Mama dan Cindai menoleh ke arah suara.
“Bagas?” Cindai kaget saat mendapati bagas telah ada di depan pintu ruang rawatnya
“Iya ndai ini aku…” balas bagas mendekat
“Mau ngapain kamu kesini?”
“Aku… aku… aku bawa roti loh buat kamu.. Nih dimakan ya” ujar Bagas mengalihkan pembicaraan
“Huh…” Cindai membuang nafasnya dan memalingkan wajahnya dari wajah bagas.
“Ndai… Aku butuh kamu, aku butuh kamu untuk menghiasi seluruh hari hariku kedepannya, aku butuh kamu untuk menjadi separuh hatiku yang masih hilang dan aku butuh…”
“Butuh? Butuh katamu? Apa yang kau butuhkan lagi dari orang berpenyakitan seperti aku Gas! Aku udah gak ada gunanya lagi.” Ujar Cindai memotong omongan bagas
“Ndai, aku serius. Apakah kamu mau menjadi tunanganku?” Bagas mengeluarkan sekotak perhiasan berisi Cincin yang tadi jatuh dimobil.
“Ba…Ba..Bag.. Bagass?” Cindai menangis
“Kamu mau?” Tanya Bagas serius.
Tak terduga, seorang bagas telah meluluhkan hati seorang Cindai dengan sebuah kotak perhiasan berisi 2 cincin berterakan tulisan ‘BaDai’
“A.. aku… aku mau gas” ujar Cindai
“Serius? Terimakasih Cindai.” Ujar Bagas memeluk Cindai
“Sama sama gas..” Cindai membalas pelukan Bagas
Waktu menunjukkan pukul 15:58. Cindai sedang ngobrol bersama Bagas.
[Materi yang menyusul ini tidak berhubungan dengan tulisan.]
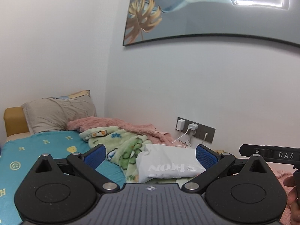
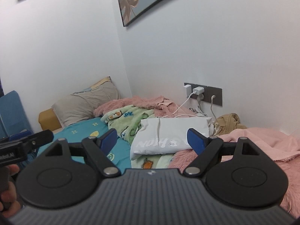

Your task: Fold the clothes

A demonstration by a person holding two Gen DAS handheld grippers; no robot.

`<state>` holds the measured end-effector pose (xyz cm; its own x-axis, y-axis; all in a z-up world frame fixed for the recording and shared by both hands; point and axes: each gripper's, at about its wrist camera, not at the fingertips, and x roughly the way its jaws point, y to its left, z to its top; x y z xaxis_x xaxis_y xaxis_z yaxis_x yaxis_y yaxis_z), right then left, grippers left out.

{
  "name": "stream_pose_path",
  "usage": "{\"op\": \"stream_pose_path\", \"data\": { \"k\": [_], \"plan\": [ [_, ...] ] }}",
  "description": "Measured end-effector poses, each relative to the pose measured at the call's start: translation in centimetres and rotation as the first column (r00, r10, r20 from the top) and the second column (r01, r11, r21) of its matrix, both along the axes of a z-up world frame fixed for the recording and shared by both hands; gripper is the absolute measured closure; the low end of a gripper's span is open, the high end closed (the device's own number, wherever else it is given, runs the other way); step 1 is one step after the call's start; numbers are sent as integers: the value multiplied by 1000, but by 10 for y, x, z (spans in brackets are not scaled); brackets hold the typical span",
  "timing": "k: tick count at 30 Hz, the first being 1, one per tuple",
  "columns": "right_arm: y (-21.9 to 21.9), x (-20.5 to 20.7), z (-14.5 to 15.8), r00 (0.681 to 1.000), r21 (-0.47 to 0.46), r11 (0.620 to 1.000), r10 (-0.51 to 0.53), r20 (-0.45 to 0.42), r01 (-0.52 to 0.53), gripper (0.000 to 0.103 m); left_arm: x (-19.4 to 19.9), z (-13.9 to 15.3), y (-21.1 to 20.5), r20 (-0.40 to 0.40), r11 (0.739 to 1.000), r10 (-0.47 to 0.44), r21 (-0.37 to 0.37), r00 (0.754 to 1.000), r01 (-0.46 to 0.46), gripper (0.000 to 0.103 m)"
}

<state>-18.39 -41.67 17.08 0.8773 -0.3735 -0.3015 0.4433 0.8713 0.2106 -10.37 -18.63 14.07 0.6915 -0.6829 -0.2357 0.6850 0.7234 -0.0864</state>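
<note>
A white garment with grey lettering (image 1: 168, 163) lies folded into a compact rectangle on a green cartoon-print blanket (image 1: 123, 144) on the bed. It also shows in the right wrist view (image 2: 168, 136). My left gripper (image 1: 151, 154) is open and empty, held above and short of the garment. My right gripper (image 2: 154, 139) is open and empty, also short of the garment. Each gripper's body shows at the edge of the other's view.
A pink fleece blanket (image 2: 262, 146) covers the bed's right side. A teal sheet (image 1: 43, 150) and a beige pillow (image 1: 60, 112) lie to the left. Chargers and white cables hang from a wall socket (image 2: 204, 93). A tan garment (image 2: 228, 123) is bunched by the wall.
</note>
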Motion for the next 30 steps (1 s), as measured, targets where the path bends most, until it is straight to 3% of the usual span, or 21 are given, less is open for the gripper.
{"op": "stream_pose_path", "data": {
  "k": [11, 20, 30],
  "plan": [
    [41, -11, -7, 999, -75, 997, 12, 34, -9, 20, -22, -2, 41, 35, 1000, 24, 11, 999, -24, 0],
    [54, -6, -15, 999, -94, 996, -1, 45, 5, 20, -29, -9, 42, 61, 999, 27, 38, 998, -29, 0],
    [60, 3, -37, 1000, -143, 990, -17, 7, 18, 20, -9, -26, 43, 26, 997, 42, 57, 999, -43, 0]
  ]
}}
“Gas, kalau aku pergi nanti kamu bakal ganti aku atau ngga?” Tanya Cindai
“Hmm.. Ganti gak yaa…” Goda Bagas
“Ih serius…”
“Iya iyaa.. Ya nggak lah, kamu satu satunya yang ada di sini.” Ujar Bagas menunjuk bagian jantungnya.
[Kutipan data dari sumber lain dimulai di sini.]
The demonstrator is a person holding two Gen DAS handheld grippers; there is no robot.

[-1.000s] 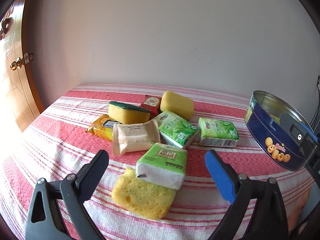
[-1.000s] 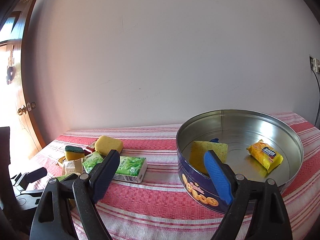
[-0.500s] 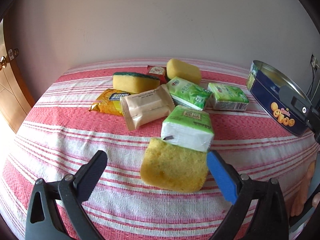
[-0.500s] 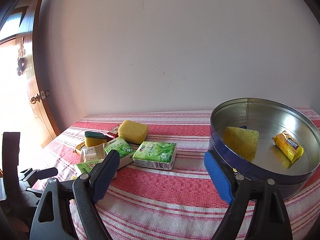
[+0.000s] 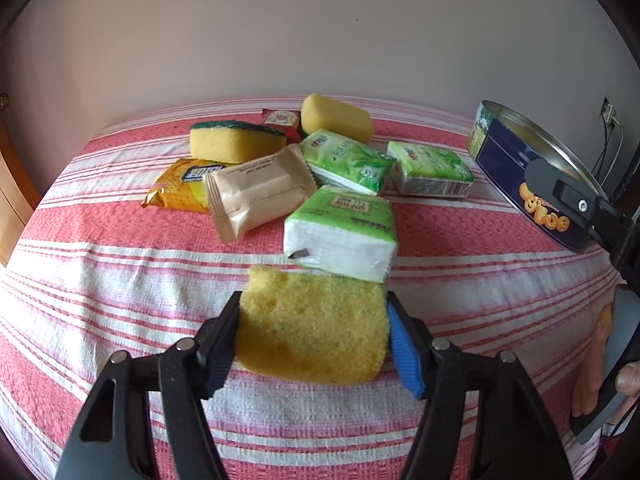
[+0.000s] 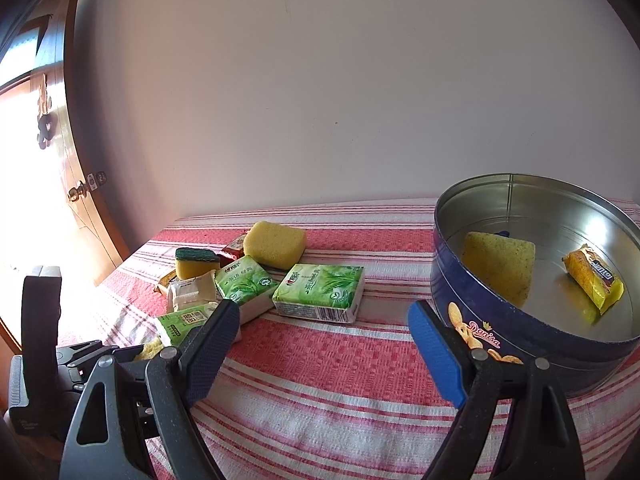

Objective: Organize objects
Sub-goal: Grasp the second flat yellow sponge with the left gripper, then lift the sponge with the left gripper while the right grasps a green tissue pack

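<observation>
The flat yellow sponge (image 5: 316, 336) lies at the near edge of the pile on a table covered with a red-and-white striped cloth (image 5: 100, 264), which stands against a plain pale wall (image 5: 320, 32). In the left wrist view the left gripper (image 5: 314, 338) has closed on the sponge, its black pad on one short side and its blue pad on the other, so the sponge's long axis runs across the view from finger to finger. A green-and-white tissue pack (image 5: 344, 232) rests on the sponge's far edge. Behind it lie a beige packet (image 5: 256, 192), an orange snack packet (image 5: 180, 184), two more green tissue packs (image 5: 344, 160), a green-topped scouring sponge (image 5: 236, 142) and a thick yellow sponge (image 5: 336, 118). The blue cookie tin (image 5: 516, 168) stands at the right.

In the right wrist view the right gripper (image 6: 324, 348) hangs above the cloth with its fingers wide apart, holding nothing. The tin (image 6: 472, 320) sits just beside its blue finger, with another yellow sponge (image 6: 500, 268) and a yellow snack packet (image 6: 596, 280) inside. A wooden door (image 6: 52, 184) is at the left, brightly lit.
</observation>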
Tak lama mereka bercanda, darah segar keluar dari hidung Cindai.
“Ndai.. idung kamu keluar darah..” ujar bagas panic
“Gausah panik, ini udah biasa gas. Tolong ambilin tissue disana ya..” ujar Cindai menunjukkan tempat tissue
“Nih.” Bagas menyodorkan Tissue untuk Cindai
“Thanks…” tutur Cindai lembut yang masih bisa tersenyum.
“Gas, udah dulu ya… Aku mau pulang, o iya kasih Cincin ini ke orang yang lebih tepat aja. Aku gak pantes pake Cincin ini… Semoga, kamu menemukan wanita yang lebih dari aku… Aku sayang kamu…” ujar Cindai sambil menarik Cincin dari jari manisnya dan segera memejamkan mata.
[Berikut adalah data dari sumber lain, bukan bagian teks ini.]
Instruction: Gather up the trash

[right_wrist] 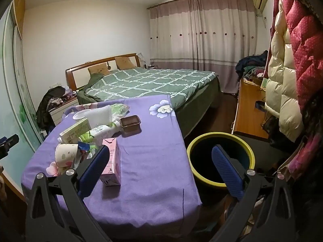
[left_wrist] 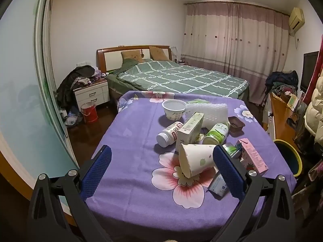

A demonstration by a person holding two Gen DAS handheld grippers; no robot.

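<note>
Trash lies on a table with a purple flowered cloth [left_wrist: 131, 133]: a tipped white paper cup [left_wrist: 196, 159], a white bottle [left_wrist: 169, 134], a cream carton [left_wrist: 189, 130], a green-label bottle [left_wrist: 217, 133], a white bowl [left_wrist: 174, 109], a brown tray [left_wrist: 236, 123], bubble wrap [left_wrist: 208, 111] and a pink carton [left_wrist: 253, 158]. My left gripper [left_wrist: 161, 169] is open and empty, hovering above the near table edge, the cup between its fingers' lines. My right gripper [right_wrist: 159, 170] is open and empty above the table's right edge. The pink carton [right_wrist: 112, 163] lies by its left finger. A yellow-rimmed dark bin [right_wrist: 221, 159] stands on the floor right of the table.
A bed with a green checked cover [left_wrist: 177, 76] stands beyond the table. A white nightstand [left_wrist: 91, 93] and a red bucket [left_wrist: 88, 112] are at the left. A wooden desk [right_wrist: 249, 111] and hanging padded coats [right_wrist: 290, 64] crowd the right side.
</note>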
“Cindaaai…” Teriak bagas saat melihat Cindai di depannya sudah menghembuskan nafas terakhirnya
Bagas terduduk di bangku taman yang bekas ia duduki bersama Cindai dulu sambil melihat foto foto Cindai di kameranya.
“Cindai, kalau aja di dunia ini gak ada lagi yang senyumnya melebihi manisnya senyuman kamu lebih baik aku nyusul kamu ndai. Karena Cuma senyum kamu yang bisa bikin aku semangat. Tanpa kamu? Aku bukan apa apa. Jaga senyumanmu itu ya ndai, kita akan bertemu di surganya tuhan nanti. I love you” ujar Bagas lalu mematikan kameranya dan segera masuk ke rumah.